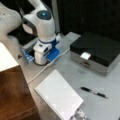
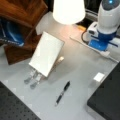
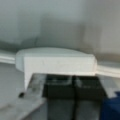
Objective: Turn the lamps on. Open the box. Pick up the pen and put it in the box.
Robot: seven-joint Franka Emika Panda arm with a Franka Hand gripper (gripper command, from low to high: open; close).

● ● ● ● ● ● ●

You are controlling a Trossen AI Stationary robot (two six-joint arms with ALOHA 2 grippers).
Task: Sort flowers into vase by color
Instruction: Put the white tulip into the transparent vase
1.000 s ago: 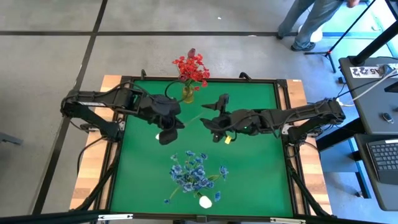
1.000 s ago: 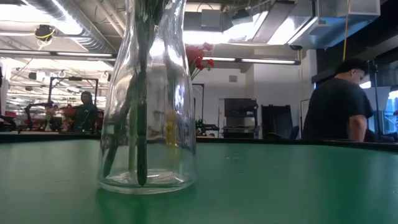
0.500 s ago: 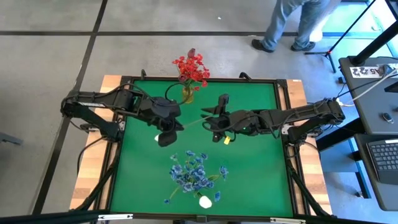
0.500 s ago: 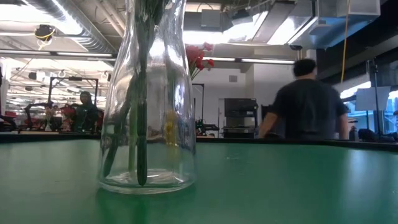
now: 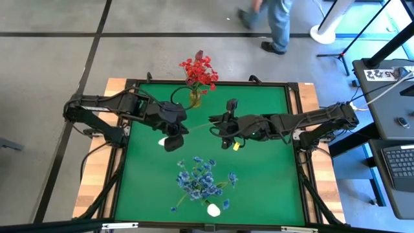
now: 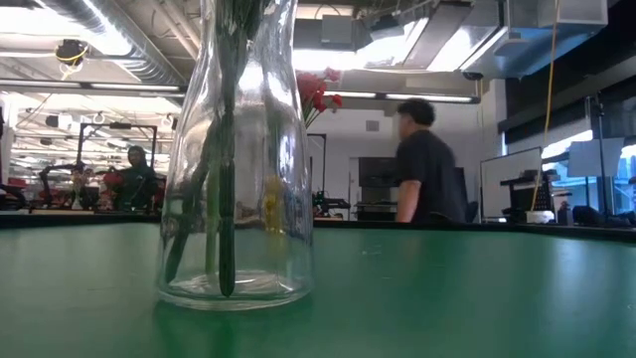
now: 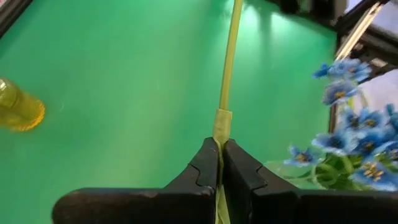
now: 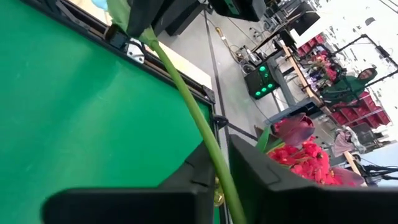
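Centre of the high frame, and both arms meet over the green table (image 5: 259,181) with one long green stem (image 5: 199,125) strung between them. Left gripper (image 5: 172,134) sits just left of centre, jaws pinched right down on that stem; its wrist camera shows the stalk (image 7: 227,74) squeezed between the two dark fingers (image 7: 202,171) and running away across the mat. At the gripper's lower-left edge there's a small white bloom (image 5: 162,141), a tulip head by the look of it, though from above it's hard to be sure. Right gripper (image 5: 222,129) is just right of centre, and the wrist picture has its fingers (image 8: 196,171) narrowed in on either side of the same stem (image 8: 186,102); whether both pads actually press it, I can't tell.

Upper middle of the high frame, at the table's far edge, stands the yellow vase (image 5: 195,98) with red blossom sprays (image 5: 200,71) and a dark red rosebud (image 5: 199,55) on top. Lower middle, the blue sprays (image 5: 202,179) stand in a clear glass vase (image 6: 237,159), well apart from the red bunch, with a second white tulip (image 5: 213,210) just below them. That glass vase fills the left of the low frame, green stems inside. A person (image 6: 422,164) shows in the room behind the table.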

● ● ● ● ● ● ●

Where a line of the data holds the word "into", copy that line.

_Expected output:_
Task: Sort flowers into vase by color
Instruction: Put the white tulip into the transparent vase

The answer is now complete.